Denizz Aşırı Pozitif Yaşam Madde 2: Zaten kötü bir şey başıma gelecekse gelir. Bunu değiştirmeyi henüz öğrenmedim, öğrenirsem ilk size söylerim J Başımıza gelecek olan kötü şey her neyse, o gelene kadar biraz pozitif düşünüp aşırı eğlenebiliriz bence. En azından o gelene kadar mutlu olalım be beybisi? Olmaz mı? Olur bence. Mesela, “eyvaah geç kaldımm patron bana kesin kızacak!” Hepimiz illla ki bir gün bu endişeyi yaşamışızdır. Halbuki belki kızmayacak. Belki o çok minnoş biri, belki sandığın kadar gargamel değil. O da eve gidip senin gibi pijamalarını giyiyor, o da en sevdiği diziyi izlerken uyuya kalıyor. İnsan yani, senin benim gibi. Ayrıca kızarsa da kızsın, tüm yol boyunca panik yaptığınla kalırsın sonucu değiştiremezsin. Sana kızdığında üzül, kızana kadarki süreçte üzülme, o anın tadını yaşa. Geç mi kaldın, patronunun sana kızacağına adın gibi de emin misin, yolda İrem Derici dinle mesela, dans ettiğini konser verdiğini hayal et. Fettucini Alfredo yediğini düşün, sevgilinle öpüştüğünü düşün ne bileyim işte onu da ben söylemiyim.

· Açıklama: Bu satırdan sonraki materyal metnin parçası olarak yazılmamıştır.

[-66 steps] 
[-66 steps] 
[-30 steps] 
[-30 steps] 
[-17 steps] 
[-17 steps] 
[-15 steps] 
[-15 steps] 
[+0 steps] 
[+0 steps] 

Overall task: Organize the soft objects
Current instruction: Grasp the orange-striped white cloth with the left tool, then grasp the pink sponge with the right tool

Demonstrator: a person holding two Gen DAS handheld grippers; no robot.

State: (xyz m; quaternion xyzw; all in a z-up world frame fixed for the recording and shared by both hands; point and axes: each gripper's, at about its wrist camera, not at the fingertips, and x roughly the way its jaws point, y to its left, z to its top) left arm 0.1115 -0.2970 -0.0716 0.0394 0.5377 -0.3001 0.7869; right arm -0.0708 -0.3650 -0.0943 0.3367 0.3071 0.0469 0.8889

Denizz Aşırı Pozitif Yaşam Madde 3: Hayatınızdan negatif olan herkesi elemeye çalışın ya da onlarla az görüşün canlarım. Ama bu konuda ahkam kesecek en son insan benim. Bu yüzden sadece azaltarak bırakın demekle yetinmek istiyorum. Ya da çevrenizdeki negatif insanlarla savaşın. Bir kişiyi bile Denizz Aşırı Pozitif Yaşam Derneğine kazanırsak, bize karada ölüm yok.
Dünya üzerindeki en pozitif insan ben, sen git milyarlarca erkek arasından dünyanın en negatif insanını bul, bir de ona aşık ol, onu da kendine aşık etmek için kollektif bir çalışma içine gir. Yetmesin bir de dört yıl popo popoya yaşa. Ama hakkını yemek istemiyorum. Kendisi dört yılda pozitiflikte çok aşama kaydetti. Geçenlerde “ inanıyorum evin önünde park yeri var” dedi. Fena bir başlangıç sayılmaz.
Pozitiflik adımlarında, ilk olarak park yeri uman biriyle, dört yılını geçiren biri olarak hala mutluysam, herkes için umut var demektir.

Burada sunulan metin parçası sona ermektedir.